Société

Litige foncier : des familles menacées d’expulsion à Nombakélé

La justice a pour rôle de faire respecter les règles de la vie en société. Mais aussi, de mettre fin à des conflits.
Lorsqu’elle ne remplit pas correctement cette tâche ou qu’elle s’abstient de traiter des affaires au fond, le risque est de voir des individus se faire eux-mêmes justice. Cela pourrait arriver, si l’on n’y prend garde, au quartier Nombakélé où des familles sont menacées d’expulsion de leurs concessions.

Il y a quelques années, Adama Yougouda et Jeannette Mouyémé acquéraient des parcelles (204 et 555) sur le titre foncier n°1012, auprès de Claire Anna Marguerite Pauleau, nièce et héritière de Angélique Mamlika Ndiaye.
Cette dernière est une Gabonaise aujourd’hui décédée et, selon des voix autorisées au niveau de la justice, était l’épouse légitime de feu Augustin Dasilveira, Togolais.

Durant son existence, le couple, qui s’était uni au Togo, n’a pas eu la grâce de procréer. Sauf que, après la mort de son mari, Angélique Mamlika Ndiaye a désigné sa nièce Pauleau comme héritière de l’ensemble de son patrimoine.
Jusqu’ici, tout se passait bien. Puis, un jour, surgit un individu se présentant comme un des hoirs de feu Augustin Dasilveira.
Il va, non seulement contester les actes posés par dame Pauleau, mais aussi remettre en cause l’existence d’un mariage civil entre Augustin Dasilveira et Angélique Mamlika Ndiaye.

Aussi, va-t-il entreprendre des démarches au niveau de la justice pour solliciter l’expulsion, sur le terrain laissé par son oncle à son épouse, des occupants des lieux. Lesquels ont d’ailleurs bâti sur ledit terrain.
Il finira par obtenir une ordonnance du juge des référés, qui ordonne justement l’expulsion de Adama Yougouda, les hoirs Jeannette Mouyémé et de tous les occupants du titre foncier mentionnés  plus haut.

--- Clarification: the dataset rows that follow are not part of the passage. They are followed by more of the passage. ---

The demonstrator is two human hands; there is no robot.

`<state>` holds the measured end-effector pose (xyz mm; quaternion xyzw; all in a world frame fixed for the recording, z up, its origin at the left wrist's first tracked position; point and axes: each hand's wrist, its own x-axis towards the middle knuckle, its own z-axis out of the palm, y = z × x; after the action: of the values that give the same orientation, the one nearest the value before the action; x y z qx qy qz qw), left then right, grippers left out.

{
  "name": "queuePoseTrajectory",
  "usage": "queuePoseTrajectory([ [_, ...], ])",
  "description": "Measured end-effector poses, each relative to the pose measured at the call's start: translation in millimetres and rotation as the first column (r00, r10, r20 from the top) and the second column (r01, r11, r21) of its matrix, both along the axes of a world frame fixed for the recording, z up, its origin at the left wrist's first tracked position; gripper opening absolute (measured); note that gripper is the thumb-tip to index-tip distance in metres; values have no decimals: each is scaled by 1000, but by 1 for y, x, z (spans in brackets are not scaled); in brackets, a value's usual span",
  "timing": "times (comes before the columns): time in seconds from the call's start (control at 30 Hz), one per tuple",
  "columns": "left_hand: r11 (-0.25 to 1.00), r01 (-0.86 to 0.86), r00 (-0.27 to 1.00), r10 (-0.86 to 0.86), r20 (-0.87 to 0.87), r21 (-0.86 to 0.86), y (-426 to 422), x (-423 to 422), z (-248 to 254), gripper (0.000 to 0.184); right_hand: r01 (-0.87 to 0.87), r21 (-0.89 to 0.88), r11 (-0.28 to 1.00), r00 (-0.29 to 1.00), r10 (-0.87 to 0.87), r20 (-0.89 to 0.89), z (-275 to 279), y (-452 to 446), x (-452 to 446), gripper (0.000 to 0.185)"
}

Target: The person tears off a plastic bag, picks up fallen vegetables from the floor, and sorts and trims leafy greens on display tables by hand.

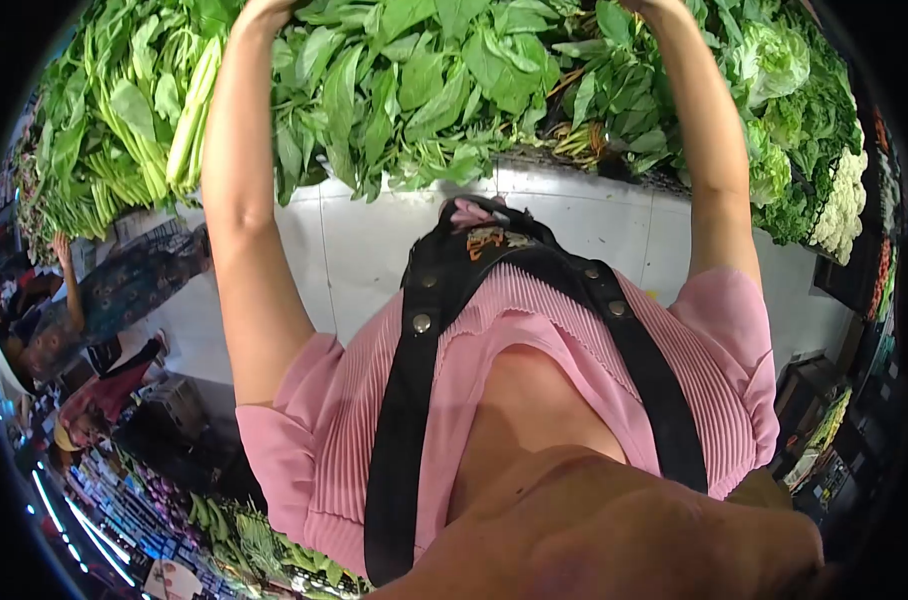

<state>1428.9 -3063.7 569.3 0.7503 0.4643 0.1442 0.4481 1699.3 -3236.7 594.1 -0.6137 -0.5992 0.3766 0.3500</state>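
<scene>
Both my arms reach forward over a display of leafy greens. My left hand (271, 6) shows only at the top edge, its fingers cut off, near broad-leaved greens (414, 85). Pale-stalked greens (194, 115) lie just left of that forearm. At the top right, my right hand (657, 6) is likewise cropped at the wrist, close to a bunch of darker leaves (624, 95). What either hand touches or holds is out of frame.
Lettuce (772, 62) and cauliflower (840, 205) lie to the right. A pale tiled floor (364, 235) runs below the display. Another person in a patterned garment (114, 290) stands at left, one hand (64, 250) by the greens. More vegetables (234, 540) are behind.
</scene>
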Motion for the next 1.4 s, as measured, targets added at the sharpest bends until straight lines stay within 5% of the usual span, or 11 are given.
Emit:
queuePoseTrajectory([
  [0.17,972,202,955,-170,244,-116,-31,-85,-42,75,-261,-332,907,965,231,-126,-63,-9,-43,105],
  [0.27,968,249,952,-242,187,-16,-59,-102,-54,98,49,384,922,975,-128,183,-99,-25,-86,85],
  [0.4,922,245,966,-258,4,298,-66,-137,-68,113,27,507,862,1000,-20,-19,-79,-48,-98,24],
  [0.67,916,59,997,-35,-66,397,-72,-139,-123,100,295,42,954,926,-275,-260,-83,-74,50,12],
  [0.7,894,60,997,-37,-62,445,-82,-127,-112,90,336,381,861,941,-325,-95,-96,-89,36,22],
  [0.73,858,39,999,-27,-31,512,-84,-121,-119,80,429,-111,897,895,-405,188,-86,-78,30,37],
  [0.87,802,79,994,-107,13,592,-115,-98,-101,49,224,105,969,772,-242,588,-86,-68,32,42],
  [1.0,810,58,978,-163,128,584,-128,-77,-53,38,249,269,930,966,-257,-7,-103,-92,39,45],
  [1.07,921,-60,934,-83,347,384,-111,-65,-49,38,153,396,906,984,-175,22,-101,-93,41,52],
  [1.27,797,259,925,-42,-377,546,-62,-7,-93,62,167,368,915,861,-317,397,-79,-95,46,82],
  [1.4,819,222,962,-93,-258,530,-95,-16,-74,67,487,502,714,726,-651,222,-44,-106,54,87],
])
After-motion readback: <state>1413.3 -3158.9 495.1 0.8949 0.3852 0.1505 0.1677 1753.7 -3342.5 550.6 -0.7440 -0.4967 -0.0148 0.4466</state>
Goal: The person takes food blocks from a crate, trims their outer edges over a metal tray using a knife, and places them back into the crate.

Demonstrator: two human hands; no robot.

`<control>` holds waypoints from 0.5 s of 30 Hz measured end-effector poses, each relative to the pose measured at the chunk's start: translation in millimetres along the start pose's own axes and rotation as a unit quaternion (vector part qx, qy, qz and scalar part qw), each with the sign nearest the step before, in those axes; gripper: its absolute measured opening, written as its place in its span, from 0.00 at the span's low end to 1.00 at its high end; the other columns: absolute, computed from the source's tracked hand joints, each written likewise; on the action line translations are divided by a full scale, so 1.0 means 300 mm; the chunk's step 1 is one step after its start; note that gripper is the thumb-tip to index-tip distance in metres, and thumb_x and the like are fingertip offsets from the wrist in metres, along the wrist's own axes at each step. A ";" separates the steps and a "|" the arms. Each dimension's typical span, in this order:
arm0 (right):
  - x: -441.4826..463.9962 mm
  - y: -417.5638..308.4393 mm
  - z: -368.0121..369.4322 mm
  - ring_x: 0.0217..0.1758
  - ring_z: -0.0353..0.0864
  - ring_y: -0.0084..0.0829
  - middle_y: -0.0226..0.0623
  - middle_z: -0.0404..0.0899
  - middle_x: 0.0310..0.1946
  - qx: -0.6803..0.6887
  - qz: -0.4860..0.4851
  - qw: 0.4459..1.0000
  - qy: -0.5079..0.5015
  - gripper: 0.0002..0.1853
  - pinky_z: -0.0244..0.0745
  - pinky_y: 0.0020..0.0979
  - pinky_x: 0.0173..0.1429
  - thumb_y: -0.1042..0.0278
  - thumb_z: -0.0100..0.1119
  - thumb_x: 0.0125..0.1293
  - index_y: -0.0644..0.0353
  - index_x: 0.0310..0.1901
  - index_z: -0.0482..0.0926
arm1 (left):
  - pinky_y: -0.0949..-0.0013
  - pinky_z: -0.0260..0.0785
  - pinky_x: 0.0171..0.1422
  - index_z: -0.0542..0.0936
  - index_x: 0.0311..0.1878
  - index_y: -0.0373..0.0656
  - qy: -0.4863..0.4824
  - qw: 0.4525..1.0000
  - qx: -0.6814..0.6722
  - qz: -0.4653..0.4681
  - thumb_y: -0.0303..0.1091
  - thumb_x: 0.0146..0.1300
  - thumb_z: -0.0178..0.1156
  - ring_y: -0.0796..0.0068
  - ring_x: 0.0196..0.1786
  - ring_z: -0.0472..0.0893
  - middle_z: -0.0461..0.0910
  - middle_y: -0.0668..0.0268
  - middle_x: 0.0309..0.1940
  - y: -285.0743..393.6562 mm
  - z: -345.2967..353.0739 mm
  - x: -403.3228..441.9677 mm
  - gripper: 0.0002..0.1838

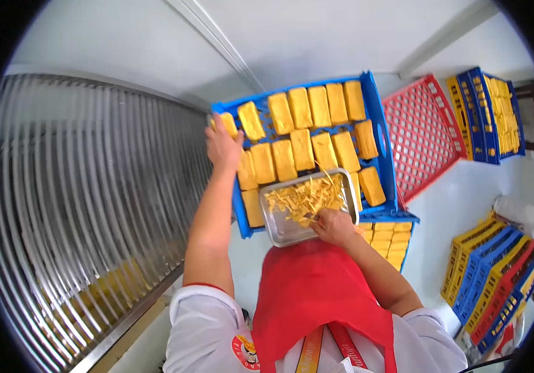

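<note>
My left hand (pixel 222 146) reaches to the far left corner of a blue plastic crate (pixel 381 146), its fingers around a yellow rectangular block (pixel 225 122). Similar yellow blocks (pixel 303 148) lie in rows in the crate; one (pixel 252 120) is just right of that hand. A shallow metal tray (pixel 285 234) rests over the crate's near side, covering some blocks. In it lies a heap of thin yellow strips (pixel 301 198). My right hand (pixel 336 227) is closed at the tray's near right edge, fingertips by the strips; what it holds is hidden.
Left of the crate stands a curtain of clear plastic strips (pixel 105 205). A red crate (pixel 425 133) leans at the right, with blue crates of yellow blocks (pixel 500 112) beyond it. More blocks (pixel 391 239) sit in a lower crate. Stacked coloured crates (pixel 491 280) stand at lower right.
</note>
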State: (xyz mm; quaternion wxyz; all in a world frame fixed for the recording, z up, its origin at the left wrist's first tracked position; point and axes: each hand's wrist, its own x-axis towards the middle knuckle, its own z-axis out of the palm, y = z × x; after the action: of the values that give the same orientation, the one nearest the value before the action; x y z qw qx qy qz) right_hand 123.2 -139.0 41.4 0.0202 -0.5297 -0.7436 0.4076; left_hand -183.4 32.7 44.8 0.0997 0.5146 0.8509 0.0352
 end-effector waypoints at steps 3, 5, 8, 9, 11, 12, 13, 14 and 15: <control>0.004 0.064 0.051 0.35 0.84 0.46 0.43 0.83 0.30 -0.006 0.059 0.998 0.016 0.16 0.79 0.45 0.38 0.51 0.65 0.60 0.56 0.33 0.78 | 0.48 0.76 0.53 0.53 0.77 0.55 -0.033 0.999 0.039 -0.015 0.50 0.58 0.69 0.44 0.52 0.80 0.67 0.48 0.58 0.034 0.105 0.107 0.48; 0.007 0.101 0.067 0.34 0.84 0.46 0.43 0.83 0.30 0.007 0.079 0.997 0.015 0.15 0.79 0.45 0.38 0.52 0.65 0.60 0.56 0.32 0.78 | 0.50 0.76 0.56 0.54 0.76 0.51 -0.066 0.997 0.043 0.017 0.41 0.61 0.65 0.44 0.54 0.79 0.66 0.46 0.61 0.020 0.191 0.168 0.43; 0.027 0.150 0.075 0.34 0.84 0.46 0.43 0.83 0.30 0.016 0.097 0.994 0.041 0.15 0.79 0.45 0.38 0.53 0.65 0.60 0.56 0.32 0.78 | 0.51 0.73 0.63 0.54 0.76 0.45 -0.105 0.992 0.017 -0.073 0.35 0.61 0.63 0.42 0.60 0.76 0.64 0.44 0.65 0.032 0.247 0.206 0.42; 0.038 0.165 0.067 0.34 0.84 0.47 0.44 0.83 0.30 0.023 0.103 0.993 0.046 0.14 0.79 0.45 0.38 0.53 0.65 0.60 0.57 0.31 0.78 | 0.51 0.73 0.63 0.54 0.76 0.45 -0.106 0.992 0.021 -0.069 0.35 0.61 0.63 0.42 0.60 0.76 0.64 0.44 0.65 0.008 0.293 0.234 0.42; 0.064 0.183 0.045 0.33 0.84 0.47 0.44 0.83 0.29 0.033 0.113 0.992 0.053 0.14 0.79 0.46 0.39 0.54 0.64 0.60 0.57 0.31 0.78 | 0.53 0.68 0.69 0.55 0.75 0.41 -0.145 0.987 -0.043 -0.060 0.34 0.60 0.64 0.43 0.66 0.71 0.64 0.43 0.67 -0.056 0.428 0.289 0.42; 0.081 0.188 0.028 0.33 0.84 0.48 0.44 0.83 0.29 0.041 0.133 0.988 0.073 0.14 0.79 0.46 0.39 0.55 0.64 0.60 0.57 0.31 0.78 | 0.54 0.66 0.71 0.59 0.73 0.39 -0.051 0.998 -0.023 -0.027 0.34 0.58 0.65 0.46 0.69 0.68 0.66 0.43 0.67 -0.031 0.438 0.246 0.40; 0.095 0.192 0.013 0.33 0.84 0.48 0.44 0.83 0.29 0.048 0.151 0.983 0.092 0.13 0.79 0.46 0.39 0.56 0.64 0.60 0.57 0.30 0.77 | 0.54 0.66 0.71 0.59 0.73 0.39 -0.053 0.998 -0.020 -0.024 0.34 0.58 0.65 0.46 0.69 0.68 0.66 0.43 0.67 -0.003 0.446 0.217 0.40; 0.104 0.194 0.002 0.33 0.84 0.48 0.44 0.83 0.29 0.051 0.152 0.983 0.093 0.13 0.79 0.46 0.39 0.56 0.64 0.60 0.57 0.30 0.77 | 0.54 0.67 0.69 0.64 0.70 0.39 -0.022 0.996 -0.031 0.075 0.36 0.58 0.65 0.47 0.67 0.70 0.68 0.44 0.65 0.047 0.426 0.189 0.37; 0.111 0.196 -0.007 0.33 0.84 0.48 0.45 0.83 0.28 0.064 0.158 0.980 0.102 0.13 0.79 0.46 0.38 0.57 0.64 0.60 0.58 0.29 0.78 | 0.54 0.68 0.67 0.69 0.67 0.38 0.009 0.984 -0.041 0.174 0.37 0.57 0.66 0.48 0.66 0.72 0.70 0.45 0.64 0.107 0.396 0.154 0.34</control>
State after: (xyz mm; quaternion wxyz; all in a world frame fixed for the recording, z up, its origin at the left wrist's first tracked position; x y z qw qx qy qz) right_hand 154.9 -104.7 -7.5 0.0653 -0.6772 -0.6169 0.3958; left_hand -151.8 83.4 -72.4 0.1054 0.6502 0.7468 0.0921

Pour Me Martial Dibangoyi-Loundou, avocat au barreau saisi par les nommés Adama et Mouyémé, cette décision n’a pas vidé le dossier au fond. C’est pourquoi elle ne saurait être appliquée.
Mieux, qu’elle viole les droits fondamentaux des personnes menacées d’expulsion, tels prescrits dans la Constitution gabonaise. En effet, le tiret 10 de l’article premier de la Loi fondamentale dispose que « toute personne, aussi seule qu’en collectivité, a droit à la propriété. Nul ne peut être privé de sa propriété, si ce n’est lorsque la nécessité publique, légalement constatée, l’exige et sous la condition d’une juste et préalable indemnisation ».

En clair, au Gabon, la mère des lois, qui protège le droit de propriété, interdit tout expulsion si le dossier n’a pas été vidé, notamment sur la question de l’indemnisation.
Par ailleurs, dans le droit gabonais, les ordonnances de référé n’ont pas valeur de la chose définitivement jugée. En son article 438, le Code civil en vigueur est pourtant clair sur la question : « L’ordonnance de référé est une décision provisoire, rendue à la demande d’une partie, l’autre présente ou appelée, dans les cas où la loi confère à un juge qui n’est pas saisi du principal pouvoir d’ordonner immédiatement les mesures nécessaires ».

Fort de ce qui précède, considéré comme l’avocat des dossiers difficiles, Me Dibangoyi-Loundou a déjà lancé les procédures de contestation auprès des juridictions civiles de premier degré, aux noms de Yougouda Adama et Jeannette Mouyémé. « Nous nous réservons aussi le droit de saisir la Cour constitutionnelle par rapport au droit fondamental de la propriété », a dit l’avocat, joint au téléphone.